Next year’s post-secondary graduates will be facing the same tough hiring conditions across Canada that this year’s grads faced, according to a report by the Canadian Association of Career Educators and Employers (CACEE).
“It’s going to be a flat market [in 2012],” CACEE executive director Paul Smith told Business in Vancouver. “We’re predicting a 2.9% decline but that’s within margin of error, so we’re going to call that flat.”
The CACEE Campus Recruitment and Benchmark Survey Report – 2011 compiles surveyed hiring intentions from companies that recruit at post-secondary campuses. Smith said on-campus recruiting is a key indicator of the broader hiring environment.
“On-campus recruiting is a barometer for the rest of the economy,” he said. “If an employer is having struggles and money’s tight, one of the first things they do is they stop hiring – and one of the first places they stop hiring is they stop the new hires.
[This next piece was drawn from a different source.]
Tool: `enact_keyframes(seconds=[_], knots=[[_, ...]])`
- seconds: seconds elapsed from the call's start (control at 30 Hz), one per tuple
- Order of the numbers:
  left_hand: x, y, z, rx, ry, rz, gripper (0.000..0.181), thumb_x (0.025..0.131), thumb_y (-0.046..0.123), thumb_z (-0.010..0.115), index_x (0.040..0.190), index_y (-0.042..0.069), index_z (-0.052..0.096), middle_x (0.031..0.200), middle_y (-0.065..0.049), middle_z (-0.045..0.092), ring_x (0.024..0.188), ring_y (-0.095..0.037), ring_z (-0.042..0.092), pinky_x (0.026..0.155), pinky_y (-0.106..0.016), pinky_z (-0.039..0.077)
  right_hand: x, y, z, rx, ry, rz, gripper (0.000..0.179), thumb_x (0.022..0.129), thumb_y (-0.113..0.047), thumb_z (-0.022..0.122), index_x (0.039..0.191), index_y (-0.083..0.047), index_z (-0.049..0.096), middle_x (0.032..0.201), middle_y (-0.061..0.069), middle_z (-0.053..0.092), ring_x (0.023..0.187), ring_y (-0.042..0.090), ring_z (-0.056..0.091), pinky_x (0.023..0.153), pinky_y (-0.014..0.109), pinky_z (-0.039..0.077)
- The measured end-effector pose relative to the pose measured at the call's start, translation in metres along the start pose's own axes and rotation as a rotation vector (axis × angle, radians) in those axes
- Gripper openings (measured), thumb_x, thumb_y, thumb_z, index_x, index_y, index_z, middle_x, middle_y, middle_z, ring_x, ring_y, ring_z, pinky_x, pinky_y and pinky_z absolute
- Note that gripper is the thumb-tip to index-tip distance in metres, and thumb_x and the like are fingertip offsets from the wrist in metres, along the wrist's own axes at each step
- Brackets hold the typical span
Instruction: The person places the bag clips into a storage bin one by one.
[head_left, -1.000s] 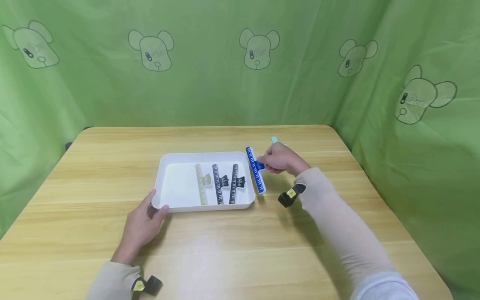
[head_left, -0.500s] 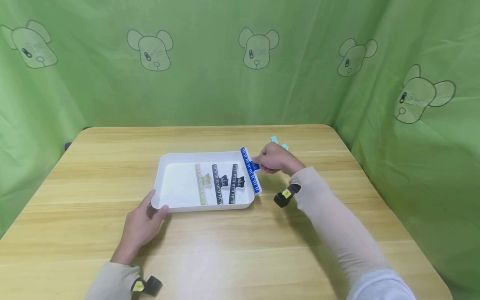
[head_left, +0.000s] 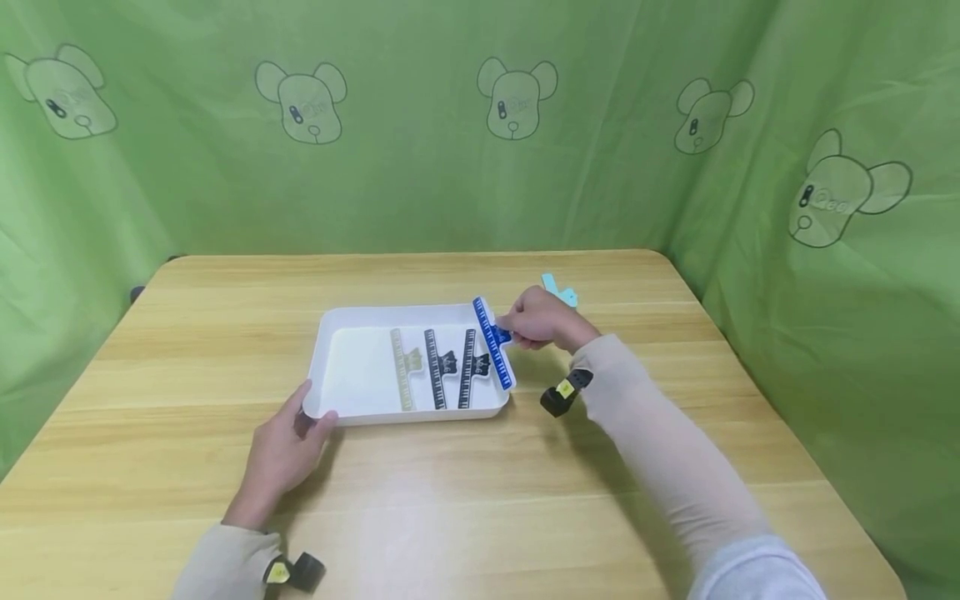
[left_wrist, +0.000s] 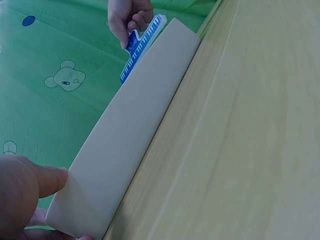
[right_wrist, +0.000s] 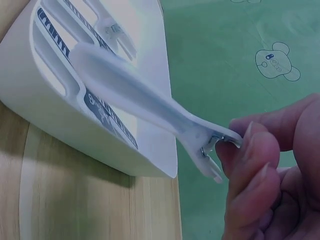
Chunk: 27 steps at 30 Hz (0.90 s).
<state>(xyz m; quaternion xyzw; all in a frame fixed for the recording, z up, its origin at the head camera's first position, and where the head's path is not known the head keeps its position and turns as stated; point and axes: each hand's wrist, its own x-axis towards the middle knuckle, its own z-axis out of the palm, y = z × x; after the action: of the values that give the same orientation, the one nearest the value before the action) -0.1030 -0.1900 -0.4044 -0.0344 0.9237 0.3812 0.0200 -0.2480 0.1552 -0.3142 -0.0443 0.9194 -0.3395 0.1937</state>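
Note:
My right hand (head_left: 542,317) pinches the tab of a blue clip (head_left: 492,343) with a piano-key pattern. It holds the clip tilted, over the right end of a white tray (head_left: 348,367). The right wrist view shows the clip's pale underside, with thumb and fingertips at its small end. In the tray lie a pale yellow clip (head_left: 401,371) and two black clips, the left one (head_left: 435,375) and the right one (head_left: 466,375), side by side. My left hand (head_left: 281,450) grips the tray's near left corner, its thumb (left_wrist: 52,181) on the outer wall.
A light blue clip (head_left: 564,293) lies on the wooden table (head_left: 420,500) behind my right hand, which partly hides it. A green curtain (head_left: 405,192) with bear-head prints hangs behind the table and along its sides.
My right hand has carried the blue clip leftward, from beside the tray to over its right end. More of the light blue clip shows. My left hand and the tray stay put.

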Motion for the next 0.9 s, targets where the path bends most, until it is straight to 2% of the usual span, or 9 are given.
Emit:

And then when health returns, it’s one of the first places that they come back to because it’s still relatively inexpensive.”
Smith said the CACEE has been carrying out the survey since 2007. He said the last positive hiring environment for new grads was in 2007 and 2008.
“We expected 2008 to be terrible but it was actually OK,” he said. “2009 was where the bottom fell out, 2010 showed a slight improvement and we’re still kind of struggling to climb.”